Action item => Please filter the data down to the lines that include the word "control" and copy them.

Data provided =>
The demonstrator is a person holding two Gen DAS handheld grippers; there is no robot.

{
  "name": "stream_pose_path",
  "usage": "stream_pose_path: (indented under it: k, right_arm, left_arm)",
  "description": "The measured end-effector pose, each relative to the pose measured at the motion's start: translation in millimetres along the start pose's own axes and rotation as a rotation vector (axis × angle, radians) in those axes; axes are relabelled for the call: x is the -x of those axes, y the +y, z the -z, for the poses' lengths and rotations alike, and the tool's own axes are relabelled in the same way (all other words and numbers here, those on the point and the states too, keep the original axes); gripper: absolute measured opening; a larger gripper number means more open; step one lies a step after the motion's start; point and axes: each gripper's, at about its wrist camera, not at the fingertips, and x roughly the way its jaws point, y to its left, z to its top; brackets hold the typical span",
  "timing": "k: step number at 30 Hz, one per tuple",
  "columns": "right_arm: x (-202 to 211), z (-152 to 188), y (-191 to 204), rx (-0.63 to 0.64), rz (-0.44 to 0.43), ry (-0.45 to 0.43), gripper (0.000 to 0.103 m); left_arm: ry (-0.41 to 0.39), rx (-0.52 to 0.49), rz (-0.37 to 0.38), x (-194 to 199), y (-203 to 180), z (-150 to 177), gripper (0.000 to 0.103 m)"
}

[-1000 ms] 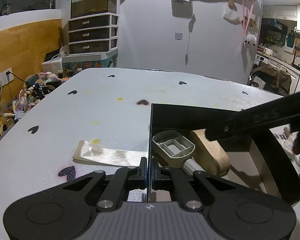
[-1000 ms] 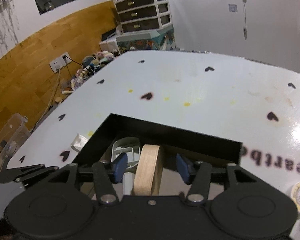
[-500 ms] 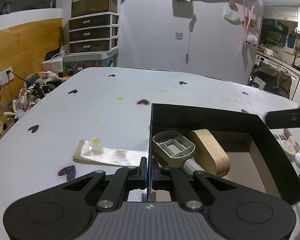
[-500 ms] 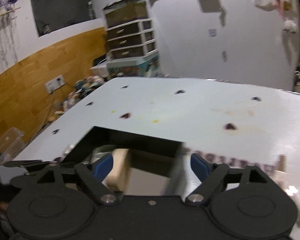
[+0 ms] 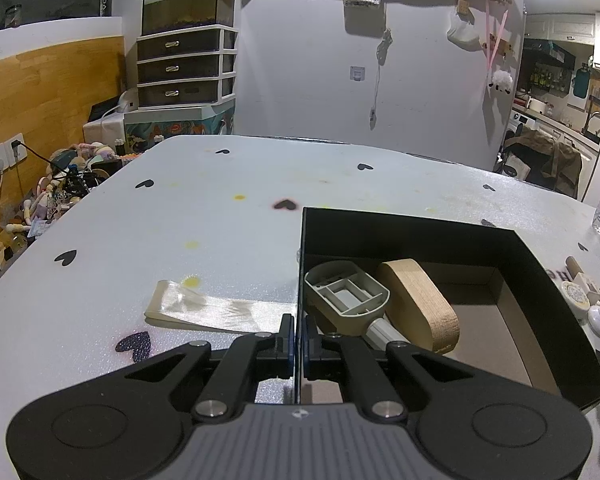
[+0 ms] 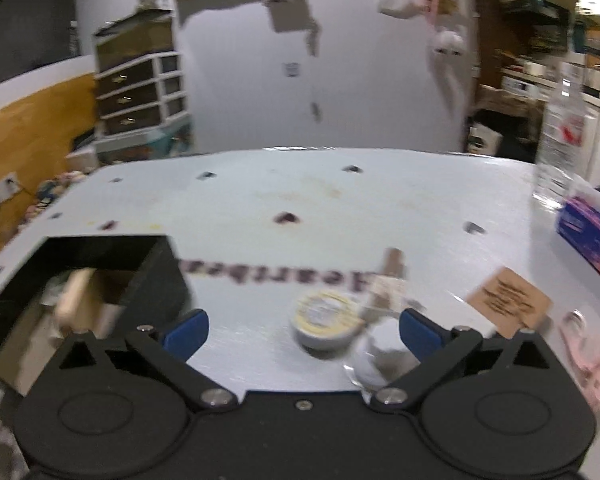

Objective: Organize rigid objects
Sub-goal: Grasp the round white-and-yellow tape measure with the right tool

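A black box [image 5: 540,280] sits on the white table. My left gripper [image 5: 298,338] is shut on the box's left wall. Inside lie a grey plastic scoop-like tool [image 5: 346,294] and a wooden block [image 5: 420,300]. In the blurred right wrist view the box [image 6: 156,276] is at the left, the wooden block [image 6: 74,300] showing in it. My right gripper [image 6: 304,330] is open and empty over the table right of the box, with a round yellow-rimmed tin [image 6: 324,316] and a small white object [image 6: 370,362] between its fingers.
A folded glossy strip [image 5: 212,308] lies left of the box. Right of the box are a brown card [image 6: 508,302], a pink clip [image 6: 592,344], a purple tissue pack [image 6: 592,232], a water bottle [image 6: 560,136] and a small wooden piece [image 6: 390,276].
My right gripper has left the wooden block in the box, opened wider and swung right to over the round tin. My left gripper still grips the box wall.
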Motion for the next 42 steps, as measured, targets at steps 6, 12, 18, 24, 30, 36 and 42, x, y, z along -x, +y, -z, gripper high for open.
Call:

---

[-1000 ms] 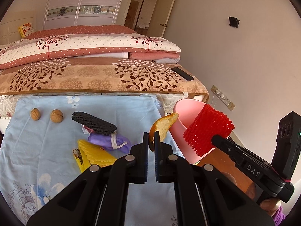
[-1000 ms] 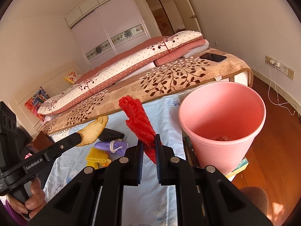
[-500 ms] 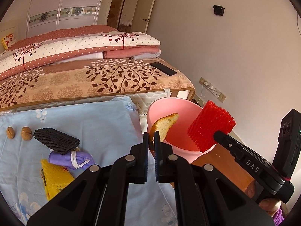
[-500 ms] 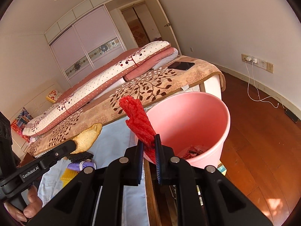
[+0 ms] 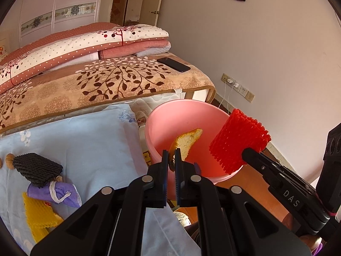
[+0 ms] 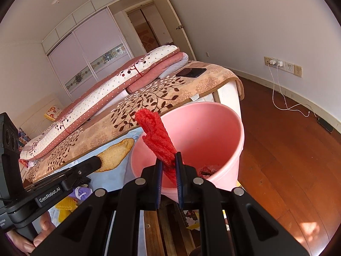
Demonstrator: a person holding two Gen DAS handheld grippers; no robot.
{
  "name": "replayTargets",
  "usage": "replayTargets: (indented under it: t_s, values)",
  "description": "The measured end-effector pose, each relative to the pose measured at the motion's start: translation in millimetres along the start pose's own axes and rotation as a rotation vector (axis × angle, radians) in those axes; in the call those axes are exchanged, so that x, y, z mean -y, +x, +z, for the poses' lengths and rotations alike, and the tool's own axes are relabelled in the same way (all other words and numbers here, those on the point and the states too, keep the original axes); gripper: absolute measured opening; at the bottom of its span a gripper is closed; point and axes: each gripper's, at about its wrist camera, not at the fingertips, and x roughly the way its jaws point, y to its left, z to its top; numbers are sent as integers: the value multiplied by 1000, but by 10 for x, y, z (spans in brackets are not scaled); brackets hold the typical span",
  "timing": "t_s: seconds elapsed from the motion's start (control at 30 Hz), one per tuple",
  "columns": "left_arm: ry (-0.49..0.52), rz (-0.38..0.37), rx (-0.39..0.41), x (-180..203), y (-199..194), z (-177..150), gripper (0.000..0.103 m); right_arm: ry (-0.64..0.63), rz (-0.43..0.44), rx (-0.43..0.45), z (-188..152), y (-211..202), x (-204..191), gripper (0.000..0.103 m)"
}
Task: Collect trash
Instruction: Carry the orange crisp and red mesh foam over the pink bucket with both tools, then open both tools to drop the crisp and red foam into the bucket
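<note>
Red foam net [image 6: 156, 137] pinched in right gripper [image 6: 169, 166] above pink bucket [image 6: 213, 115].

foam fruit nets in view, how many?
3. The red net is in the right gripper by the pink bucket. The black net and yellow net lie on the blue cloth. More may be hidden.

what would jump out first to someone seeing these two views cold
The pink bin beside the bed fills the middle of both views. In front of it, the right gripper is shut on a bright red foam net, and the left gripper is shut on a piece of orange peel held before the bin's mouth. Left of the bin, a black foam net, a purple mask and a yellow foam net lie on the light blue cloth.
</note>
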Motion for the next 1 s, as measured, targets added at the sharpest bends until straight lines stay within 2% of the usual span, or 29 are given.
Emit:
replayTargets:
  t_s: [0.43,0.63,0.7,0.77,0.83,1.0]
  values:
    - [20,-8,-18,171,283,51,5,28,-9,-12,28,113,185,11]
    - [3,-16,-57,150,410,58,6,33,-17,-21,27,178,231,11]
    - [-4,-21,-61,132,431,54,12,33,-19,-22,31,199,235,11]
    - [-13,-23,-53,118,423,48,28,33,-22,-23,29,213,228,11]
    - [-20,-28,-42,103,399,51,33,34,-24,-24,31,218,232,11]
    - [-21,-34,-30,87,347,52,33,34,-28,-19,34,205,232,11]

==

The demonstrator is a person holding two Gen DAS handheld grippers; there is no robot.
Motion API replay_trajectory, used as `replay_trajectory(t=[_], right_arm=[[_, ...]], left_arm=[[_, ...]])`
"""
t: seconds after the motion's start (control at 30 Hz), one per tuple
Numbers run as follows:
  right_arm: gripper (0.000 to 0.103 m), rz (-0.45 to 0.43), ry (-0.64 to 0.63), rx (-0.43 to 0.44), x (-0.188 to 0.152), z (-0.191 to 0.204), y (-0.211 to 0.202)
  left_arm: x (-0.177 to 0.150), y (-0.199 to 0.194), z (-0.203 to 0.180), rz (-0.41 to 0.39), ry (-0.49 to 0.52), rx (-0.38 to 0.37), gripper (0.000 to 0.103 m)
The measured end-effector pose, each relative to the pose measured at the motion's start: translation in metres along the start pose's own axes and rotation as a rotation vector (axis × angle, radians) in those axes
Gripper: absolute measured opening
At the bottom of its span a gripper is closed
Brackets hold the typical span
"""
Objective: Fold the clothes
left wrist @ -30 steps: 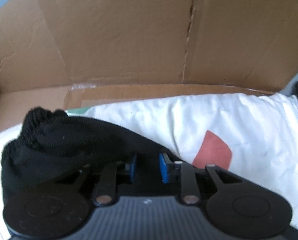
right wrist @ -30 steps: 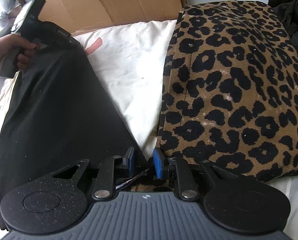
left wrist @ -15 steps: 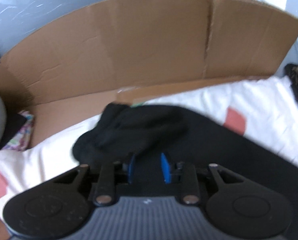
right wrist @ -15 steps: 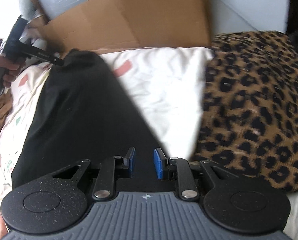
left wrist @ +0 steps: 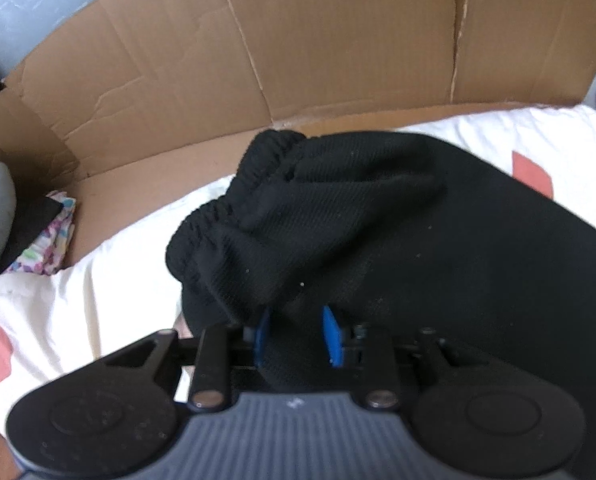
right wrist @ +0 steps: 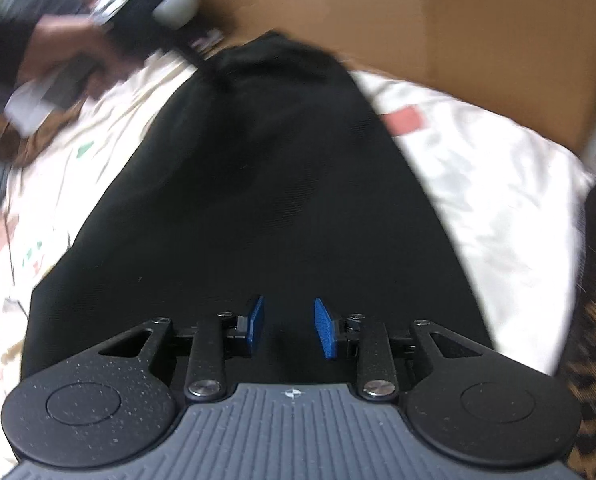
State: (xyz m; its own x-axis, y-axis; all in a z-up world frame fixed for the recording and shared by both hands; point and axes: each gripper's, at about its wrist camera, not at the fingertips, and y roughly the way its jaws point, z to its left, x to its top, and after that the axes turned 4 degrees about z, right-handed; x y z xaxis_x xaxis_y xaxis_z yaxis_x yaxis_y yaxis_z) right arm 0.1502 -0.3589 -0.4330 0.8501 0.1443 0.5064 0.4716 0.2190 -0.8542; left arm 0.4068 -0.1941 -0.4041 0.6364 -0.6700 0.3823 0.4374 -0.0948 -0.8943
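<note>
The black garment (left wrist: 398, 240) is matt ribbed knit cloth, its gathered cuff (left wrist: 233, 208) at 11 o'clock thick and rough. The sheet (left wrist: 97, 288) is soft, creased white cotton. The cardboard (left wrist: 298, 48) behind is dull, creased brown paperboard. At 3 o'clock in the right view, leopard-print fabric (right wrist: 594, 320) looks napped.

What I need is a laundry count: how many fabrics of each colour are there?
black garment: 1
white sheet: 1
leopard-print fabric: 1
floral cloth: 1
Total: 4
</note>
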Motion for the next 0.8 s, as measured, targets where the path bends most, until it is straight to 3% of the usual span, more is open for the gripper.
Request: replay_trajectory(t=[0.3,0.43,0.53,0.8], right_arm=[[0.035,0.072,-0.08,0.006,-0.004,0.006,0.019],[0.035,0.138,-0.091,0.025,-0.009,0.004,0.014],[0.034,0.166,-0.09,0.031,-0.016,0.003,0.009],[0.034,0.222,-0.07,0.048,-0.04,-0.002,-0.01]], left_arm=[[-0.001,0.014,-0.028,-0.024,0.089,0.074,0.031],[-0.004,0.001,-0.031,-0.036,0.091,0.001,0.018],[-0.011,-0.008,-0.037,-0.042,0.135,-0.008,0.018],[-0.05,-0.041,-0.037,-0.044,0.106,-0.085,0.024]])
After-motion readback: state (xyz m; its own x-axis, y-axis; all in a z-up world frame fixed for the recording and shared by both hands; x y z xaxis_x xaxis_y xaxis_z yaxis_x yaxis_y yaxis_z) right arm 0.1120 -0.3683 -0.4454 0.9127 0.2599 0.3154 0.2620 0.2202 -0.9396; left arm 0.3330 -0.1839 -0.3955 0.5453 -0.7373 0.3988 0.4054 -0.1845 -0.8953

The completed task =>
  "timing": "t_s: seconds elapsed from the motion's start (control at 30 Hz), one per tuple",
t: seconds after the motion's start (control at 30 Hz), one per tuple

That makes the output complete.